* RECORDED INFORMATION:

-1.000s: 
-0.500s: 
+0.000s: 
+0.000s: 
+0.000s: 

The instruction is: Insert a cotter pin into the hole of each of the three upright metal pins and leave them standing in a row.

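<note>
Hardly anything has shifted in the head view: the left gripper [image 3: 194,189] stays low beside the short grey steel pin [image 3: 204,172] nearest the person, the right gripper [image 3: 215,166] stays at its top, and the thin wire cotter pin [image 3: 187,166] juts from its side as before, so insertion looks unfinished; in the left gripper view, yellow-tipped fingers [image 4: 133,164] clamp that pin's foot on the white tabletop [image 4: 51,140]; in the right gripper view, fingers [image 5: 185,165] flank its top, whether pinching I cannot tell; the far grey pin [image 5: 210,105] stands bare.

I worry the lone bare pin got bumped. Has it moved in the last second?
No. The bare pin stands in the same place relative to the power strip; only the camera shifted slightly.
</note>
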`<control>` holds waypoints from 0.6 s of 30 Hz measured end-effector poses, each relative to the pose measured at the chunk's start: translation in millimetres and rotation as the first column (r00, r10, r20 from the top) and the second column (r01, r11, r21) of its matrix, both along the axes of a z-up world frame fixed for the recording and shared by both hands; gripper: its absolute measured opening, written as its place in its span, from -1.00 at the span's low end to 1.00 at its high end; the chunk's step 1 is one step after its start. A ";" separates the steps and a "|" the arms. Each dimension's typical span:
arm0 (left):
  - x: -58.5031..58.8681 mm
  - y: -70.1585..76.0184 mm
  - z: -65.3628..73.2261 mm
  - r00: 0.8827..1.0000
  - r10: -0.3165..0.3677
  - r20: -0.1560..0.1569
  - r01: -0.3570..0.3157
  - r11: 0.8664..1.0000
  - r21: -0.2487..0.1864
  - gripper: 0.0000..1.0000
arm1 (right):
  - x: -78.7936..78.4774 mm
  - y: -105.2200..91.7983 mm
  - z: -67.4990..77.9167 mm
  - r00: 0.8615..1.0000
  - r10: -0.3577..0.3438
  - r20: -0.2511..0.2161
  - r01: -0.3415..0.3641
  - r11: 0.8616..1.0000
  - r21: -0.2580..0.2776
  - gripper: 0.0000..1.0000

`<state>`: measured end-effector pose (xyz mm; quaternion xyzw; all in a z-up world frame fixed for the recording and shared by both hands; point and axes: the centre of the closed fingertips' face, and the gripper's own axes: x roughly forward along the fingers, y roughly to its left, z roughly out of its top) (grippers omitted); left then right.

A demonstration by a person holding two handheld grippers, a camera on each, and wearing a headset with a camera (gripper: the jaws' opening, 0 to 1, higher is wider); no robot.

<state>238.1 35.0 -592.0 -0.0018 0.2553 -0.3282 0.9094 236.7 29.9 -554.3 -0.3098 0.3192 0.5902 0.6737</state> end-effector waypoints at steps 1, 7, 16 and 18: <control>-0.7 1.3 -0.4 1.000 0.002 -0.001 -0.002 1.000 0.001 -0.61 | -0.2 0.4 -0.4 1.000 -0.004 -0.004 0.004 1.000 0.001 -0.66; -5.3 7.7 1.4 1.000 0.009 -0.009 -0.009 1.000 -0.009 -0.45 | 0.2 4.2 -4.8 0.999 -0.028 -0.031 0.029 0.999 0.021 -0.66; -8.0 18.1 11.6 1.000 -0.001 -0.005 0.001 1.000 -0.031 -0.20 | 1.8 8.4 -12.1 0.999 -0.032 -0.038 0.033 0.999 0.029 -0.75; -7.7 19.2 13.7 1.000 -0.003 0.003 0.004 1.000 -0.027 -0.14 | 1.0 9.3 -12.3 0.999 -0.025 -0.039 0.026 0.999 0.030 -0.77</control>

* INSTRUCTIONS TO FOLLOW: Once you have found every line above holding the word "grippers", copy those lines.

* EXPECTED OUTPUT:
`<state>`: measured end-effector pose (xyz mm; quaternion xyzw; all in a z-up world frame fixed for the recording and shared by both hands; point and axes: the centre of the closed fingertips' face, and the gripper's own axes: x roughly forward along the fingers, y roughly to its left, z roughly out of its top) (grippers omitted); left then right.
A demonstration by a person holding two handheld grippers, a camera on each, and wearing a headset with a camera (gripper: the jaws' opening, 0 to 1, higher is wider); no robot.

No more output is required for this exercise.